Un autor como Éric Besnard es desconocido prácticamente en nuestro país, igual que otros profesionales contemporáneos suyos franceses. En este caso resulta curioso ya que sus anteriores películas, rodadas con repartos conocidos internacionalmente, no se han estrenado más allá del DVD o algún pase televisivo. Sorprende además por tratarse de producciones comerciales bien terminadas con diferentes resultados, que tampoco engañan. Por ejemplo Cash, su segundo largo, con un reparto encabezado por Jean Dujardin antes de la famosa The artist; Valeria Golino y Jean Reno en una historia de estafadores, trampas, acción y humor, una producción de las que luego les gusta vampirizar a los norteamericanos. Besnard lleva más de veinte años trabajando como guionista y también escribe o coescribe las obras que realiza. Esta profesionalidad se aprecia en la estructura y desarrollo de sus historias, sin elementos sueltos al azar y con dominio en la consecución de los actos y los puntos de giro o de interés. Da la sensación de tener bien cerrado el guión antes del rodaje, pero también de buscar formas diferentes de dar un remate visual a lo que narra en pantalla. En esta ocasión destacan el uso de los efectos especiales y fotográficos para plasmar imágenes que resultan bonitas sin exagerar esa belleza, sino encajándolas en la lógica realista de la fábula. De hecho otro de los puntos fuertes en la escritura de la película es la adecuación de los elementos propios a los cuentos, gracias a personajes como el sabio, la princesa, su hada, el caballero, los enanos o animales que ayudan a los protagonistas y por supuesto el ogro. Sumando las situaciones propias de esta literatura, para desestructurar después todos estos factores y que lo que veamos nos recuerde lejanamente esas narraciones, sin llegar a ser esos relatos. También hay que mencionar la importancia de la banda de efectos sonoros que consiguen trasladarnos a los pensamientos y sensaciones de Pierre.

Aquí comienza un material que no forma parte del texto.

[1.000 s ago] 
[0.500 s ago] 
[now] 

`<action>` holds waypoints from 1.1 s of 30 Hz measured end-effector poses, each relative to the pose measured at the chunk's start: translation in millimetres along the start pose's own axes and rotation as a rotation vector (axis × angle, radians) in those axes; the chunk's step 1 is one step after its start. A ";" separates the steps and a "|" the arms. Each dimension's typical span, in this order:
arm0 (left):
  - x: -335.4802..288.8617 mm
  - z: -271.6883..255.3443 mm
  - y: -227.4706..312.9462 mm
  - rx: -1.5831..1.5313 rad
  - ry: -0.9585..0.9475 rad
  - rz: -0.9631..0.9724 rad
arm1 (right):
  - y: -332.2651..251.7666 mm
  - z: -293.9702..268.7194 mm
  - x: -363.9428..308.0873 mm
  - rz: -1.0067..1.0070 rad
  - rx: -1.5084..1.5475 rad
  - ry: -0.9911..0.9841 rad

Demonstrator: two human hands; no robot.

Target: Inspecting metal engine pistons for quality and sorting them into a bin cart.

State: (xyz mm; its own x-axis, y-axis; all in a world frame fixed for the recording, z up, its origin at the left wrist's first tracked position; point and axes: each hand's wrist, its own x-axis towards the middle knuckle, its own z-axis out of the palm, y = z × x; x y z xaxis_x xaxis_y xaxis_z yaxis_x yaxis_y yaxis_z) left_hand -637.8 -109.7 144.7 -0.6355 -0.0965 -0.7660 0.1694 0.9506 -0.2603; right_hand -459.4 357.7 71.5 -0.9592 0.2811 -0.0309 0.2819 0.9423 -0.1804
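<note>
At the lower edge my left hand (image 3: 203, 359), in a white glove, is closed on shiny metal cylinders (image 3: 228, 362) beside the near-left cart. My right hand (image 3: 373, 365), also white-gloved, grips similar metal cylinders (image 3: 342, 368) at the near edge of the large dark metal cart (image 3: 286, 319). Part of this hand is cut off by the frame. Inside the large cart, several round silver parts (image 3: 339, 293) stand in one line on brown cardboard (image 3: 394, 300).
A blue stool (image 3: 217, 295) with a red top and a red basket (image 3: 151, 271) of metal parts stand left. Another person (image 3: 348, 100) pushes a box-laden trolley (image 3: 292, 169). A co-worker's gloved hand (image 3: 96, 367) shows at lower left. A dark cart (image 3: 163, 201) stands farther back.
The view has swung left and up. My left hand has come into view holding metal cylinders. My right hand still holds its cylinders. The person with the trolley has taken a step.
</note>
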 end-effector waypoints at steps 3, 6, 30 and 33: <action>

Pastel de pera con lavanda se disfruta porque el resultado final es el de una pequeña pieza sin ambiciones metafísicas ni dramáticas. Interpretada por una pareja cuya química impredecible, funciona bien en pantalla. Aunque podría recordar a personajes similares como el de Raymond encarnado por Dustin Hoffman en Rain Man, pero que en este film el actor curtido en la Comédie Française, Benjamin Lavernhe, trabaja en un registro más suave y cercano. Al film se le puede objetar cierta abundancia de esos planos detalle que muestran manos rozando las espigas y los matorrales en el campo, imágenes similares a las de films de Terrence Malick, Kieslowski o Ridley Scott por citar a varios, así que la originalidad no es privilegio de nadie. Pero lo que no se le puede reprochar es que, en cuanto al amor, el film presenta una relación entre adultos dispares por sus personalidades, capaces de simpatizar y empatizar, incluso de enamorarse. Por fortuna no en esta película, un buen motivo por el cual el tono meloso y las escenas cursis no aparecen en la pantalla.